Aserinsky and Kleitman (1953) found that dream recall was more likely if people were woken from REM sleep than from sleep stages 1 to 4 (non-REM sleep). However, in 1962 Foulkes showed that dreams can occur in non-REM sleep but that they were usually shorter and less dramatic and vivid than REM dreams. It is currently a matter of dispute whether differences between REM and non-REM dreams are just due to non-REM dreams being shorter on average than REM dreams, or due to non-REM sleep not allowing the recall of dreams as well as does REM sleep, or whether there are fundamental differences between the two types of sleep in how they produce dreams (Nielsen, 2000). For example, Hobson et
al. (2000) propose a cholinergic neurochemical difference between REM sleep and both wake and non-REM sleep, to explain the amnesic and irrational nature of REM dreams. In various studies since the 1970s Hobson has proposed a physiological basis for other dream characteristics, such as the activation in REM sleep of areas of the parietal lobe being related to visual imagery, activation of the amgydala and paralimbic cortex in REM sleep causing the emotionality of dreams, and random stimulation of the cortex by the brainstem during REM sleep causing scene changes and bizarreness. Hobson’s early activation-synthesis theory of dreaming holds that memories are randomly stimulated by the periodic brainstem activation during REM sleep, with the disparate images being synthesised by the cortex to make a more sensible plot.
However, Solms (1997) points out that whereas non-REM dreams are on average shorter than REM dreams, 20 per cent of non-REM dreams are indistinguishable from REM dreams, and, indeed, many of the characteristics of REM dreams occur also in non-REM dreams.

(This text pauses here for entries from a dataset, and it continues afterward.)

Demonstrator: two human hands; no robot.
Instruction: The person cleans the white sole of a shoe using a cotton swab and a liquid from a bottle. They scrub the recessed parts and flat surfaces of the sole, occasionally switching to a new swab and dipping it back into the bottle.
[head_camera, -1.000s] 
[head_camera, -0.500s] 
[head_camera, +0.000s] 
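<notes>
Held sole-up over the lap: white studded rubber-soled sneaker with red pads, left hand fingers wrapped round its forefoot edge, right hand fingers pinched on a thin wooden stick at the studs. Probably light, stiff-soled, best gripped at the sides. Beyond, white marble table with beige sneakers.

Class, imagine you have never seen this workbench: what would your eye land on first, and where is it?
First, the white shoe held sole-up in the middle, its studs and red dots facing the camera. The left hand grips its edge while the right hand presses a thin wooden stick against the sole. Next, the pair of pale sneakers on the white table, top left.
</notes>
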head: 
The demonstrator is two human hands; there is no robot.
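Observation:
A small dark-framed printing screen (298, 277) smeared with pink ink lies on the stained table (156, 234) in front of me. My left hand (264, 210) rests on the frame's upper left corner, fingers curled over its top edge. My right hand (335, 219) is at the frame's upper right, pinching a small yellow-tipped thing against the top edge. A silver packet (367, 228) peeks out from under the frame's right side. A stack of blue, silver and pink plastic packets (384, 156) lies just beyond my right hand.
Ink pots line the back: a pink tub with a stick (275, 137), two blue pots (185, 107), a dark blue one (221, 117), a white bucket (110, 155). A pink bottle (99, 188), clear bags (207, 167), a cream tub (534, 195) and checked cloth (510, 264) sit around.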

Hobson’s recent work (e.g. Hobson et al., 2000) tries to account for this. Solms shows from his own work and from over a century of the neuropsychological literature that lesions to the ventral-mesial quadrant of the frontal lobe, which is involved with emotional motivation and wishes, or to the parietotemporo-occipital junction (a sensory area), results in the loss of dream recall, but with REM sleep preserved. These brain areas thus seem to be important for creating dreams, with dream production being independent of REM sleep. A debate between Solms and Hobson on whether dreaming is especially associated with REM sleep can be purchased via www.dreamdebate.com.

Dream content

Specific emotions or moods occur in 75 per cent of dreams, with positive and negative emotions occurring equally often across individuals, joy being the most common single emotion, and anger and fear as next most common (Strauch & Meier, 1996). When an unselected sample of all dreams over a period is collected from an individual, rather than relying on the recollection of particular interesting dreams, or their impression of their dreams in general, bizarreness is found to occur infrequently, in only about 10 per cent of dreams.